Topological photonics

The field of topological photonics has emerged recently with a clear promise: to minimize or even neglect the effect of fabrication imperfection in photonic nanostructures. The topology of a system remains unperturbed by small perturbations of the system and that is precisely what fabrication disorder is. Creating a photonic nanostructure where we can engineer different topological phases opens the door to minimize the effect of mininal and residual perturbations. However, it is not fully clear how we implement these different phases in photonics. We have dragged our attention to solid-state and condensed matter physics where the study of topology is very mature. In electronic systems, the different topological phases are link to fundamental and inherent properties of the electron such as its spin which explain the Quantum-Spin Hall effect or the Valley-Hall effect. Bringing these effects to photonics as analogies sounds very promising. However, we need to do this carefully and in a quantitative way to evaluate the extention of these schemes for bosonic systems.

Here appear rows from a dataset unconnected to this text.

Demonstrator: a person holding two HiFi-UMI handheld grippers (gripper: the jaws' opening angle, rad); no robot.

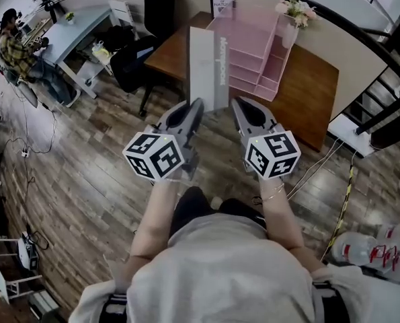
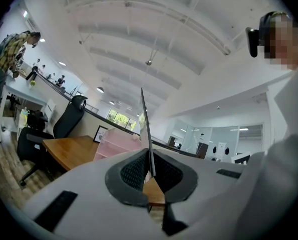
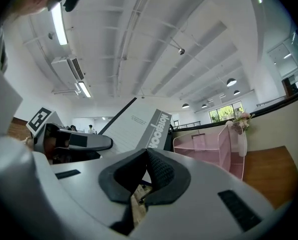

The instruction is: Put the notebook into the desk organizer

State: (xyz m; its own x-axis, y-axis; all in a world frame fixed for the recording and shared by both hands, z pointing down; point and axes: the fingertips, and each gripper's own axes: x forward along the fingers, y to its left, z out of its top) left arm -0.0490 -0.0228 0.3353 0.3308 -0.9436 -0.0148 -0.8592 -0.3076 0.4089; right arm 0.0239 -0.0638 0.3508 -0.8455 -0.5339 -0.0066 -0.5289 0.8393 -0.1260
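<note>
A thin grey-and-white notebook (image 1: 208,66) stands upright in the air above the wooden floor, in front of the desk. My left gripper (image 1: 195,108) is shut on its lower edge; in the left gripper view the notebook (image 2: 146,129) shows edge-on between the pads. My right gripper (image 1: 236,108) hangs beside it, shut with nothing in it; from there the notebook (image 3: 138,129) and the left gripper (image 3: 73,143) lie to the left. The pink desk organizer (image 1: 253,52) with open shelves stands on the brown desk (image 1: 307,93) beyond; the organizer (image 3: 209,144) also shows ahead of the right gripper.
A vase of flowers (image 1: 294,9) and a small framed sign (image 1: 222,4) stand by the organizer. A black office chair (image 1: 129,62) is left of the desk. A seated person (image 1: 11,46) is at a pale table far left. Water bottles (image 1: 381,247) lie at the lower right.
</note>
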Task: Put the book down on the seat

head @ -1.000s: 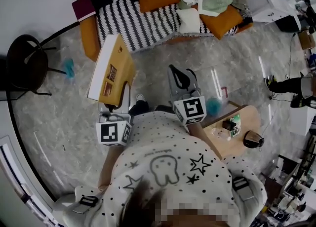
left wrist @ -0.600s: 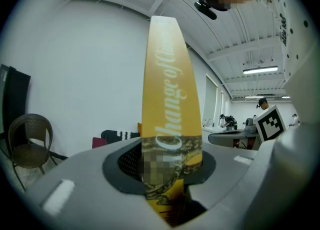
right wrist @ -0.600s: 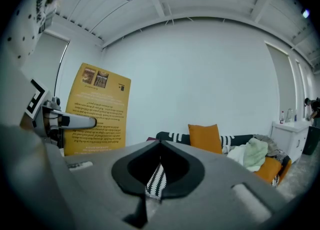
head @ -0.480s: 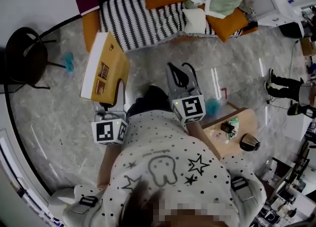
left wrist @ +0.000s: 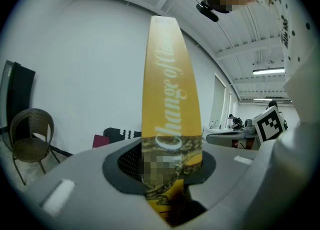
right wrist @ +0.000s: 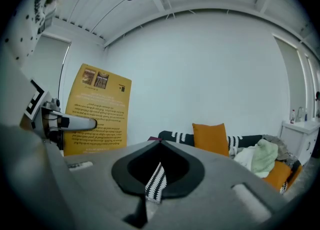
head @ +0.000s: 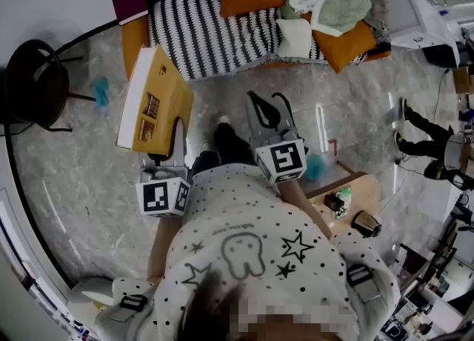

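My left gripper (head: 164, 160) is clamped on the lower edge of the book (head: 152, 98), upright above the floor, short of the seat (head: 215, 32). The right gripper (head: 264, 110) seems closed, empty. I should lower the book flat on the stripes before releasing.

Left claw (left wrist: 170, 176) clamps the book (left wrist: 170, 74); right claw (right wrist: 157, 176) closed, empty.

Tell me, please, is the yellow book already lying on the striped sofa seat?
No, the book is clamped in the left gripper over the floor, clear of the striped seat.
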The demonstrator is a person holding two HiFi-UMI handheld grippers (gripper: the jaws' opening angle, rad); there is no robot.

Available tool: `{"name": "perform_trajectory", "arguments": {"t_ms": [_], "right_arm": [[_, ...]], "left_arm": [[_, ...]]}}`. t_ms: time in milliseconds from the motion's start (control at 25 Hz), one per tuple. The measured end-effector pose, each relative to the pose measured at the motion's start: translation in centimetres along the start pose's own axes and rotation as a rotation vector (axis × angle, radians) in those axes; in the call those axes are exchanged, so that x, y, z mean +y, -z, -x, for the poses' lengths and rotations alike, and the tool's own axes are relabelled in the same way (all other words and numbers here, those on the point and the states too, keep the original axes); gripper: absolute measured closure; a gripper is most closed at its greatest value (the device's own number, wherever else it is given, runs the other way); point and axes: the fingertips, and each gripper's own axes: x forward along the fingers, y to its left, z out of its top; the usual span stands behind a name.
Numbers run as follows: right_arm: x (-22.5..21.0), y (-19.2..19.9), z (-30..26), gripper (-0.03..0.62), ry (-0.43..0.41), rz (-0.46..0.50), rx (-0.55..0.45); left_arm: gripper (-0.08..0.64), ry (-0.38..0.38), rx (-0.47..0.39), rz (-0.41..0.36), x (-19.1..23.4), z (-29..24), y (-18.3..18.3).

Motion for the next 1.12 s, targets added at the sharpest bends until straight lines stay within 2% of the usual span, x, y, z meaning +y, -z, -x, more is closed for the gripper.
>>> {"name": "perform_trajectory", "arguments": {"t_ms": [520,880,1120], "right_arm": [[-6.4,0.0,-4.5,0.592,-0.052,-0.004,0.007],[-8.4,0.8,-5.1,0.592,-0.053,-0.018,0.019],[-8.5,1.2,-6.0,0.592,-0.045,-0.029,0.038]], "left_arm": [[0.416,-0.068,-0.032,0.006,-0.8,-6.9,-0.1],[0.414,-0.068,-0.037,0.007,-1.9,-9.1,-0.7],[0.416,-0.062,-0.021,0.007,-1.0,-9.8,-0.6]]}}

Fig. 1. Topological protection in a photonic crystal waveguide
drawing

During the pandemic, I was curious about the real “protection” offered by topology to a system that I have been studying in deep: a photonic-crystal waveguide. We are interested in exploring different topological phases by engineering the unit cell of periodic structures. Band-symmetry inversion trough geometry is the key concept to test in these systems. One of the goals here is to apply topological concepts used in the field of topological insulators in condensed matter Physics and apply them to bosonic systems. One main question we have related to this field is how robust are these analogies taken from solid-sate Physics and applied to the electromagnetic field and the mechanical vibrations. We aim to quantify the robustness of this topological materials against disorder. We have recently shown how to quantify the robustness of a topological edge state against white noise on its structural parameters. Calculating the backscattering length linked to the group index enables us to do that, as these two parameters are related to each other through the density of optical states. We have made a quantitative analysis of the backscattering mean free path in two waveguides, on topological and one conventional. Here, it is important to look at the amount of imperfection of the system, as shown in panels (b) and (c) of the Figure. We conclude that current proposals of topological photonic phases relying on the breaking of different parity symmetries as the valley-Hall effect are quantitatively, by almost five times, more robust than standard conventional waveguides with small disorder levels, although this protection is lost at higher imperfection amount.